Last year, a record-breaking 542 river barriers, from obsolete dams to crumbling weirs, were removed across the continent.
It is a remarkable leap—an 11 per cent increase from 2023—and a powerful signal that Europe is finally heeding the call to restore its waterways to something resembling their natural form.
The scale of this hydrological healing effort, spearheaded by countries including Finland, France, Spain, Sweden, and the United Kingdom, has largely slipped beneath the radar. Yet its implications for biodiversity, flood management, and even cultural heritage are profound.

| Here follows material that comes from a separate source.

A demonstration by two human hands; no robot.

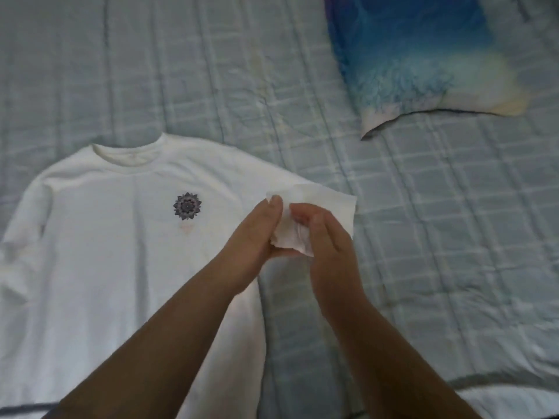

The basic principle is elegantly simple. For centuries, rivers were dammed, diverted, and disciplined in service of mills, industry, agriculture, and hydropower. Europe is now home to over one million man-made barriers choking its waterways—an astonishing number for a continent that prides itself on green leadership. The result has been predictable: salmon blocked from spawning, wetlands drained, and native species forced into decline.
Now, in what can only be described as an ecological U-turn, European nations are finally unpicking the mess.
In Belgium, engineers recently dismantled the historic Verviers dam in Wallonia, once a proud symbol of industrial innovation. It had long ceased to serve any purpose—except to frustrate the journey of the endangered European eel and the freshwater pearl mussel, species that require clean, connected rivers to thrive. With the barrier gone, nature has wasted no time reclaiming its space. Within weeks, aquatic life returned to stretches of the river long thought sterile.
Italy, too, has emerged as a surprising leader. In the Apennine foothills, several low-head dams have been removed as part of a government-backed biodiversity programme. In doing so, conservationists have given a lifeline to the pearl mussel, whose populations have plummeted due to sediment build-up and habitat fragmentation.
But it is in the north where the removal campaign has reached full throttle. Finland and Sweden, long reliant on hydroelectric power, are now threading a careful line between energy needs and ecological repair. In Finland’s Kymijoki River basin, local councils worked with environmental NGOs to dismantle outdated structures and restore spawning grounds for trout and grayling. It is a rare example of joined-up thinking, where local governance, civil society and national policy are aligned.
The UK, for its part, has embraced the project with gusto. From the rolling hills of the Yorkshire Dales to the chalk streams of southern England, obsolete mill leats and farm barriers are being systematically removed. The work is not merely ecological—it is cultural. Communities are rediscovering rivers as wild, living entities rather than managed drains. Schoolchildren have returned to riverbanks to monitor invertebrates; anglers report the cautious return of fish species absent for decades.
Of course, not all are convinced. Some heritage campaigners worry that the removal of historic water structures risks erasing part of Europe’s industrial past. Others point to the modest contribution of dam removal when measured against the broader climate crisis. Can unblocking a few hundred rivers really offset the impacts of global warming?
Perhaps not entirely—but that is to miss the point. Restoring rivers is not a silver bullet. It is, however, a vital piece of the puzzle. Free-flowing rivers are more resilient to climate extremes; they mitigate floods, buffer droughts, and cool local microclimates. They provide breeding grounds for birds, mammals, and insects. In a word: they are alive.
What’s more, the movement is gathering pace. The Dam Removal Europe coalition, a partnership of NGOs and water authorities, predicts that the number of removals in 2025 could surpass 600 if funding commitments hold. Crucially, Brussels has begun to take notice. The European Commission’s Biodiversity Strategy for 2030 includes a target to restore at least 25,000 km of rivers to a free-flowing state. It is an ambitious goal—but not impossible.
For decades, environmental policy has focused on what can be added: solar panels, electric cars, carbon credits. Europe’s river revolution takes the opposite tack—it asks what can be taken away. In this case, the answer is simple: the barriers that have held back nature for too long.
In restoring its rivers, Europe may finally be learning to let go.